Un cowboy souvent désigné comme « l’homme
aux yeux clairs » (Catamount au quartier chinois,
1954), toujours prêt à défendre la veuve
et l’orphelin comme le résument bien les titres
de ses aventures : Le Chevalier Catamount (1948), La
Justice de Catamount (1948), La Mission de Catamount
(1949), Catamount seul contre tous (1949), Le Serment
de Catamount (1954), Catamount dans la tourmente
(1955), etc.
Orphelin
– ses parents ont été tués par les
Indiens – Catamount a été adopté
par Samuel et Kate Osborne et élevé comme leur
propre fils aux côtés de leur fille, Ethel : «
Les Osborne n’avaient fait aucune différence entre
Ethel et Catamount, les entourant tous les deux d’une
même et solide affection… Le jeune garçon
avait bien payé de retour ses parents adoptifs, les secondant
de son mieux » (Le Défi de Catamount,
1947).
Dans
les aventures de Catamount, on trouve tous les mythes du western
: les Indiens (Catamount sur le sentier de la guerre,
1953) ; les dangereux hors-la-loi (Catamount et les pilleurs
de banque, 1952) ; les shérifs (Catamount shérif
de nulle part, 1950) ; les ranchs (Catamount et le
ranch du mystère, 1950) ; les Chinois blanchisseurs
ou poseurs de rails (Catamount au quartier chinois,
1954) ; l’or (Catamount et l’affaire des pépites,
1955) ; le pétrole (Catamount et la reine de l’Or
noir, 1956) ; le rodéo (Catamount au grand rodéo,
1957) ; le poker (Catamount et Myra la joueuse, 1958)

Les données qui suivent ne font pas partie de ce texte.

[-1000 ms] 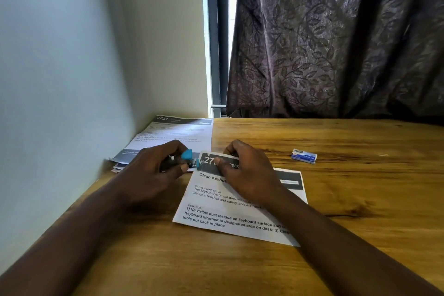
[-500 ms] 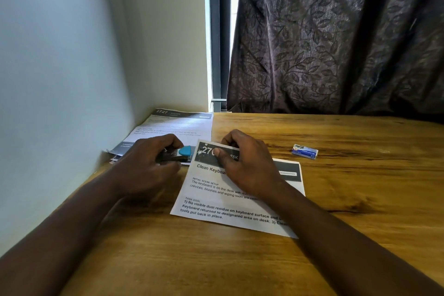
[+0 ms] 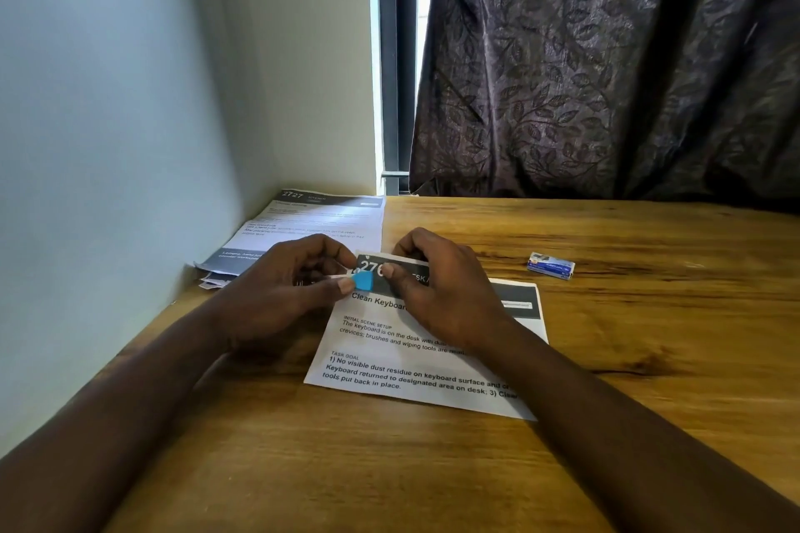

; les mormons (Catamount chez les mormons, 1959). Et
même les tuniques rouges (Catamount contre la police
montée, 1952) ou le mythe des mythes, Buffalo Bill
(Catamount chez Buffalo Bill, 1953).
A
propos de Buffalo Bill, on lit encore sur le site consacré
à Albert Bonneau :
— L’un comme l’autre ne proposent-ils pas
dans leur œuvre un panorama de tous les topoï de l’Ouest
mythique, un Wild West Show ? L’auteur n’est
d’ailleurs pas dupe du caractère stéréotypique
de son imaginaire, et sait très tôt s’en
moquer comme dans Tom Cyclone cowboy, dans lequel un
acteur (Tom Mix ?) est pris pour un véritable cowboy.
Albert
Bonneau est né le 23 août 1898 à Moulins
dans l’Allier. Il suivra ses parents à Paris où
il passera son bac en 1917. Très vite tenté par
le journalisme, il propose ses articles à des périodiques
locaux auxquels il collaborera – de 1920 à 1922
– sous divers pseudonymes.
En
1922, il est engagé à la revue Commedia qu’il
quitte bientôt pour Cinémagazine. Entre
1923 et 1925, il y publie quelque 350 articles.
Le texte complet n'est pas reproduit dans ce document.